The revised figure of China’s manufacturing purchasing managers’ index came at 47.3 in August, slightly better than a preliminary reading of 47.1 that caused a huge part of recent markets turmoil the past two weeks, but still the lowest reading in 6-1/2 years and the 6th consecutive month of contraction.
What is more worrying is the service sector, which has been one of the bright spots in the Chinese economy is now showing signs of cooling. The official reading dropped slightly to 53.4 from 53.9, but the final private survey shows further weakness dropping to 51.5, its lowest level in more than a year.
Chinese authorities are using all their tools to stop the market from falling further and reach their 7% growth target for 2015, by reducing interest rates, cutting the required reserve ratio, devaluing the currency, and pumping liquidity into the markets, but effectiveness of these policies has been put into question as no positive response seen so far.
European equity traders are monitoring Chinese data very closely and any disappointment is pushing the sell buttons. All Europe’s indices plunged at the opening session, with the Dax leading the losers for the major markets hovering around 10,000 benchmark which was defended last week. A close below 10,000 psychological level could spark renewed selling pressure and again put the German index in a bear market territory.
Oil Rally Gone too Far
WTI the U.S. crude managed to rally more than 27% in three trading days, the biggest gains in 25 years. The rally started with traders covering their short positions by end of last week, and again supported on Monday as OPEC said they are willing to talk to other producers to achieve reasonable oil prices as if the cartel surrendered to the shale oil industry. However, we still do not know how serious is OPEC, and are we going to see a response from the other producers, how about Iran’s oil which soon is going to hit the market. That is why oil rally seemed to be exaggerated, and we look for more downside in the short term.

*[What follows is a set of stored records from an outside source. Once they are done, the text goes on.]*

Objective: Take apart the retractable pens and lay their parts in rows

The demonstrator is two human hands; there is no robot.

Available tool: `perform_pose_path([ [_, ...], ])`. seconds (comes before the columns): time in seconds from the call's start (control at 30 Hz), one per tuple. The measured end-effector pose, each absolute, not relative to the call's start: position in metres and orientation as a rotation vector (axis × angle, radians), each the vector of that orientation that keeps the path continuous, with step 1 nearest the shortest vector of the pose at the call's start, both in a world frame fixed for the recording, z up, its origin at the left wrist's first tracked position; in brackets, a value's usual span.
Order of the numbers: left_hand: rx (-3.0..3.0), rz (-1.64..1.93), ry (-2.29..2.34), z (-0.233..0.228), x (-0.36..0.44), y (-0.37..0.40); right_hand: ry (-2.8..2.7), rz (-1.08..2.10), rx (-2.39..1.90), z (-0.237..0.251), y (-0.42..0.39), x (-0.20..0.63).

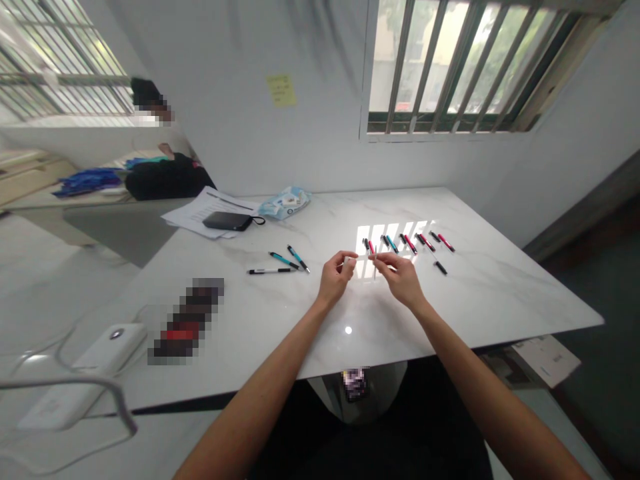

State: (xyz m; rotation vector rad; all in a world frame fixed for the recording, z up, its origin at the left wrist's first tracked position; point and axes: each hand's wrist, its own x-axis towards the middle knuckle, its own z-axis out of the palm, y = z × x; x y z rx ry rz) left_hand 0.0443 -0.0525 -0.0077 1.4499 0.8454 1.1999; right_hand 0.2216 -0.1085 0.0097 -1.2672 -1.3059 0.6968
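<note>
My right hand [400,277] pinches a thin, pale rod [375,270] that looks like a pen refill, held nearly upright over the white table [480,293]. Just to the left, my left hand [336,277] has thumb and fingers pressed together; whatever it grips is hidden or too small to name. Beyond my hands lies a row of pens taken apart, among them blue pen parts [390,244] and red pen parts [410,244]. Nearer sits a black pen piece [440,268]. Left of my hands rest two blue pens [284,261] and a white-and-black pen [270,271].
Papers [193,215], a black case [227,221] and a light blue packet [287,202] lie at the back left. A blurred-out dark object [187,323] is at the front left, near a white device [107,353] with cables. Another person [170,143] sits at the far left.
</note>
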Motion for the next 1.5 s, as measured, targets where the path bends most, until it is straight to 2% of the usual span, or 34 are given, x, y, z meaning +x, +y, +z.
perform_pose_path([
  [0.43,1.486,1.105,0.797,-0.001,0.046,-0.058,-1.489,0.685,-1.343,-0.014,-0.121,0.214],
  [0.73,1.367,1.255,0.886,-0.011,0.043,-0.045,-1.541,0.676,-1.379,-0.011,-0.129,0.233],
  [0.87,1.372,1.268,0.917,-0.014,0.04,-0.04,-1.485,0.545,-1.486,-0.006,-0.135,0.282],
  [1.13,1.475,1.214,0.908,-0.013,0.045,-0.044,-1.204,0.076,-1.878,-0.014,-0.147,0.403],
  [1.5,1.502,1.155,0.916,-0.012,0.044,-0.045,-1.306,-0.016,-2.071,-0.053,-0.157,0.414],
])
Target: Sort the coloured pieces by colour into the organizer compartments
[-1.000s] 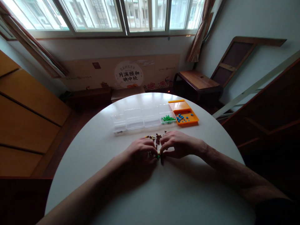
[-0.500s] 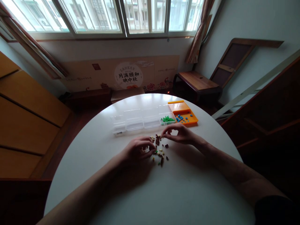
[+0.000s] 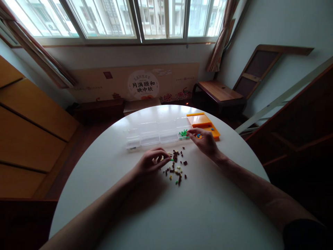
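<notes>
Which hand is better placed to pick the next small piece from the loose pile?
Left. The left hand rests at the pile, its fingers touching it. The right hand is away at the clear box.

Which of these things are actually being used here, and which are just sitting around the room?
In use: left hand, right hand, loose small pieces on the round white table, clear compartment box, green pieces, orange tray.

Lying about: wooden stool, printed cardboard, folded frame.
</notes>
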A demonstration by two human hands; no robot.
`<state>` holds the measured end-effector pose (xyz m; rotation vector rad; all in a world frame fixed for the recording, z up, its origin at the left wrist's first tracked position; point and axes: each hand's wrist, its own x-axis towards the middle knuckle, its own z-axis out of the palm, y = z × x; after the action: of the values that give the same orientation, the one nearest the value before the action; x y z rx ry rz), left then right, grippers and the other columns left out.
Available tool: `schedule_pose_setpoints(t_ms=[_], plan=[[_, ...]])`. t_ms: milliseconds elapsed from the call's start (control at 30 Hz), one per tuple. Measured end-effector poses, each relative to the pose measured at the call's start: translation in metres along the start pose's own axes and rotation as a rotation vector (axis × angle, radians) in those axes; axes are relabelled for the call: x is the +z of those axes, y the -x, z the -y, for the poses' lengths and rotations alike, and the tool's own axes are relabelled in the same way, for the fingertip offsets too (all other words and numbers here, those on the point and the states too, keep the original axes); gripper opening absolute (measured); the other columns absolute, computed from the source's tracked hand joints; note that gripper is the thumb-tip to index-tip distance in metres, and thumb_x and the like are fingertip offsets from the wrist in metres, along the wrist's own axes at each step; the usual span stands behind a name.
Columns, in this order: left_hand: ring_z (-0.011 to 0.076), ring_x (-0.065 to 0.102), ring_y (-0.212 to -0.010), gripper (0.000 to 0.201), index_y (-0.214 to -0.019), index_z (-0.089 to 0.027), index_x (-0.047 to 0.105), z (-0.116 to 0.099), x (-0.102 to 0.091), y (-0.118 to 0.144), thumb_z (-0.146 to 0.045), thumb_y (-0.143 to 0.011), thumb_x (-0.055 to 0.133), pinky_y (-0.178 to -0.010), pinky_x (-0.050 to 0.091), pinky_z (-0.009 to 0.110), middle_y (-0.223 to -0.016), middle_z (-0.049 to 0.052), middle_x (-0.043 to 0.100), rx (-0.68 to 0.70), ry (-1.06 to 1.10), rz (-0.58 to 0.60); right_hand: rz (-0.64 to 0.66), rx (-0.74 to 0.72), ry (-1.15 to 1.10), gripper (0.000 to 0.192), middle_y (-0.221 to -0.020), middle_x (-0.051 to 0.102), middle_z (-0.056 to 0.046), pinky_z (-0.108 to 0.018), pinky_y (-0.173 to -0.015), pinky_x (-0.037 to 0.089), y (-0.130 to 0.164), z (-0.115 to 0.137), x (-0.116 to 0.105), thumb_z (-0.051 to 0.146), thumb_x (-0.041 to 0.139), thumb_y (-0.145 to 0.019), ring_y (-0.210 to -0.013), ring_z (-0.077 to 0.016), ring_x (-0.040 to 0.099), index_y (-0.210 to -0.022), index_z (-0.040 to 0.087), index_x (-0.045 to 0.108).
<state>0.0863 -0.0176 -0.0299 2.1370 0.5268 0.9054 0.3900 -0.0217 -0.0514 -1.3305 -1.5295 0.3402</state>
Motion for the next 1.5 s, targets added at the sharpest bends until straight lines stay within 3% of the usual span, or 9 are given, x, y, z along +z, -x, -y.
schedule_pose_setpoints(t_ms=[133,233,500,600,867,1100,1233,1367,1500], plan=[[0.0119,0.058,-0.071,0.017,-0.101,-0.016,0.084,0.001,-0.001,0.001,-0.031,-0.106,0.076,-0.063,0.047,0.025,-0.089,0.007,0.072,-0.012,0.005,-0.026,-0.015,0.057,-0.006,0.024,-0.11,0.087,-0.007,-0.044,-0.092,0.065,-0.001,-0.003,0.001,0.041,0.075,-0.101,-0.095,-0.0265,0.08,-0.115,0.024,0.084],[0.0123,0.059,-0.072,0.018,-0.101,-0.016,0.084,0.002,-0.001,0.001,-0.032,-0.106,0.076,-0.065,0.047,0.025,-0.089,0.007,0.073,-0.02,0.001,-0.057,0.01,0.005,-0.026,0.02,-0.11,0.086,-0.006,-0.042,-0.092,0.065,0.001,0.003,0.001,0.038,0.072,-0.103,-0.094,-0.0248,0.079,-0.111,0.023,0.082],[0.0126,0.06,-0.072,0.026,-0.097,-0.016,0.083,0.0,0.001,-0.005,-0.04,-0.106,0.076,-0.063,0.046,0.024,-0.086,0.005,0.071,-0.068,-0.011,-0.105,0.396,-0.461,-0.054,0.009,-0.097,0.082,-0.003,-0.038,-0.087,0.058,0.017,0.037,0.005,0.032,0.077,-0.103,-0.084,-0.0198,0.074,-0.108,0.024,0.077],[0.013,0.06,-0.074,0.027,-0.098,-0.016,0.082,-0.001,0.002,-0.006,-0.041,-0.107,0.075,-0.063,0.046,0.024,-0.087,0.005,0.071,-0.081,-0.011,-0.083,0.425,-0.546,-0.039,0.01,-0.091,0.081,-0.002,-0.036,-0.084,0.055,0.021,0.04,0.012,0.034,0.079,-0.104,-0.083,-0.0195,0.074,-0.104,0.024,0.077],[0.0127,0.06,-0.073,0.023,-0.1,-0.017,0.084,0.002,0.002,-0.005,-0.037,-0.106,0.076,-0.064,0.045,0.025,-0.088,0.005,0.073,-0.072,-0.012,-0.071,0.387,-0.547,-0.035,0.008,-0.088,0.08,-0.002,-0.035,-0.084,0.053,0.022,0.039,0.014,0.031,0.077,-0.105,-0.081,-0.0193,0.072,-0.1,0.024,0.076],[0.0127,0.061,-0.073,0.023,-0.1,-0.017,0.084,0.001,0.002,-0.001,-0.036,-0.108,0.074,-0.064,0.047,0.024,-0.09,0.006,0.075,-0.079,-0.057,-0.087,-0.002,-0.298,0.157,0.015,-0.09,0.08,-0.004,-0.042,-0.091,0.051,0.003,0.015,0.002,0.036,0.075,-0.106,-0.083,-0.0237,0.069,-0.098,0.024,0.079],[0.0134,0.064,-0.075,0.021,-0.098,-0.018,0.083,0.002,0.003,0.002,-0.036,-0.107,0.074,-0.068,0.051,0.025,-0.092,0.006,0.075,-0.07,-0.195,-0.108,-0.066,-0.237,0.263,0.014,-0.093,0.082,-0.005,-0.044,-0.094,0.05,-0.006,-0.004,-0.002,0.033,0.072,-0.106,-0.086,-0.026,0.069,-0.105,0.024,0.083],[0.0153,0.068,-0.079,0.017,-0.099,-0.02,0.082,0.0,0.004,0.003,-0.033,-0.106,0.073,-0.073,0.053,0.026,-0.095,0.006,0.077,-0.041,-0.306,-0.079,0.031,-0.272,0.212,0.011,-0.09,0.079,-0.004,-0.042,-0.091,0.051,-0.002,0.001,-0.001,0.029,0.072,-0.105,-0.084,-0.024,0.068,-0.104,0.024,0.082],[0.0171,0.07,-0.081,0.014,-0.098,-0.022,0.081,-0.002,0.004,0.003,-0.032,-0.105,0.073,-0.077,0.054,0.029,-0.094,0.005,0.077,0.018,-0.413,-0.068,0.383,-0.426,0.004,0.009,-0.084,0.075,-0.001,-0.036,-0.083,0.051,0.006,0.029,-0.005,0.025,0.074,-0.102,-0.078,-0.0192,0.065,-0.097,0.025,0.08]])
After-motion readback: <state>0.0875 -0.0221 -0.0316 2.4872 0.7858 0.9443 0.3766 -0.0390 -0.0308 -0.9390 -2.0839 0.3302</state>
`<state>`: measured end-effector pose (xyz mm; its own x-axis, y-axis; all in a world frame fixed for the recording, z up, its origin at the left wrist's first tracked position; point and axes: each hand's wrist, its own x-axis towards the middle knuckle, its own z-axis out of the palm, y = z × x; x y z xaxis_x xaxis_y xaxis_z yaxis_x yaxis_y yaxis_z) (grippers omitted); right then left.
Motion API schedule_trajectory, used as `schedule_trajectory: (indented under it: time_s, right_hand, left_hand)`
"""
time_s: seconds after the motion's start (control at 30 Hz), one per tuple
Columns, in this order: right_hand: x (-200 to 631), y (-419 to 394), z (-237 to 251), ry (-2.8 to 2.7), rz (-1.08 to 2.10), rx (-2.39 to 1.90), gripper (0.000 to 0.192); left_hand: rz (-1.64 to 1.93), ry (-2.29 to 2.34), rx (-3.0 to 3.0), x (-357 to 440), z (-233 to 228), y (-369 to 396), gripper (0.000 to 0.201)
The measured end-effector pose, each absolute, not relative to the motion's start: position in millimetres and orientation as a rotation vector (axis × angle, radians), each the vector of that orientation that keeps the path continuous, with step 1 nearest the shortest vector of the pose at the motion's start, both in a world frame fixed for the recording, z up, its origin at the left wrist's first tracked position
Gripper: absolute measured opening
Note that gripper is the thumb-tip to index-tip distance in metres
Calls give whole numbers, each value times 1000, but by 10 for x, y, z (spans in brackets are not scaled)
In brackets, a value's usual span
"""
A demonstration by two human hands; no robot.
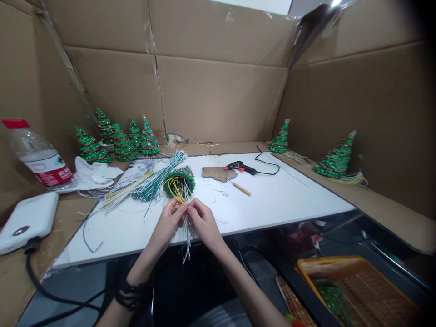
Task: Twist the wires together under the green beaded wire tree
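The left hand (168, 222) and the right hand (200, 220) meet fingertip to fingertip at the near edge of the white table (289, 200), both pinched shut on a bundle of thin wires (185, 236) — yellow and white strands that hang down past the table edge below the hands. Just beyond the fingertips lies a small green beaded tree (180, 180) on its side, its open base turned toward the hands, with the yellow wires running out of it into the pinch. Just to the left of that tree lies a second green piece (153, 184) with a long spray of pale wires fanning away from the hands.

Farther out and to the right of the hands rest a black and orange glue gun (240, 167), a scrap of cardboard (218, 173) touching it and a wooden stick (241, 188). Well to the left stand a cluster of finished trees (116, 141), a plastic bottle with a red cap (37, 156) and a white box (25, 220). 2 more trees (335, 159) sit far right — near the cardboard wall. Below the right hand, off the table, is an orange basket (357, 281).
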<state>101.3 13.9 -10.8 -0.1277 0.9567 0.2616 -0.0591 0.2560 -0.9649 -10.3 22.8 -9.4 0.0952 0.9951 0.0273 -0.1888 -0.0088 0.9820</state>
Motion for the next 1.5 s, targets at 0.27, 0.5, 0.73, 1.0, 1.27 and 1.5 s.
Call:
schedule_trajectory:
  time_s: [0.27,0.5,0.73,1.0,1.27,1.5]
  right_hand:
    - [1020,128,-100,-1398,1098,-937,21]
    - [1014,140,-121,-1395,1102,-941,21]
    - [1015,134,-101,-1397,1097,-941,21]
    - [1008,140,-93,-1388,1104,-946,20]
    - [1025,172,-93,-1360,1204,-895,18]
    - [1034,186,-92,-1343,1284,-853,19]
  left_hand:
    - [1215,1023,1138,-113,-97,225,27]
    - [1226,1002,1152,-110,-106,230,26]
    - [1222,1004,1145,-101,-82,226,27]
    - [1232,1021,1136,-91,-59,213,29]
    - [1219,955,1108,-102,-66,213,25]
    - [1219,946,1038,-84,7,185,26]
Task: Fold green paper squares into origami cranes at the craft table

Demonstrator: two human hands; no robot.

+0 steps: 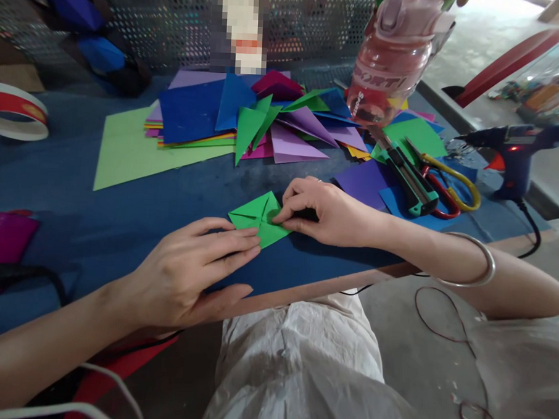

Risk Aversion Supporting the Yen
Currency traders are heading towards the safe havens, with Yen leading the gainers in G10 currencies. USDJPY trading below 120 meanwhile the Euro again above 1.13, which is not good news for Bank of Japan, neither for European Central Bank. The inverse correlation between these two currencies and equity markets is becoming so tight, and the direct correlation between the Euro and Yen is becoming tighter than ever. Doubts over whether the Federal Reserve will raise rates in September continues to pressure the U.S. currency although the door is still opened for a hike. Further drop in the U.S. currency could be a midterm opportunity to buy the dips, as divergence in monetary policies will continue to support the dollars even though the Fed might not pull the trigger in September.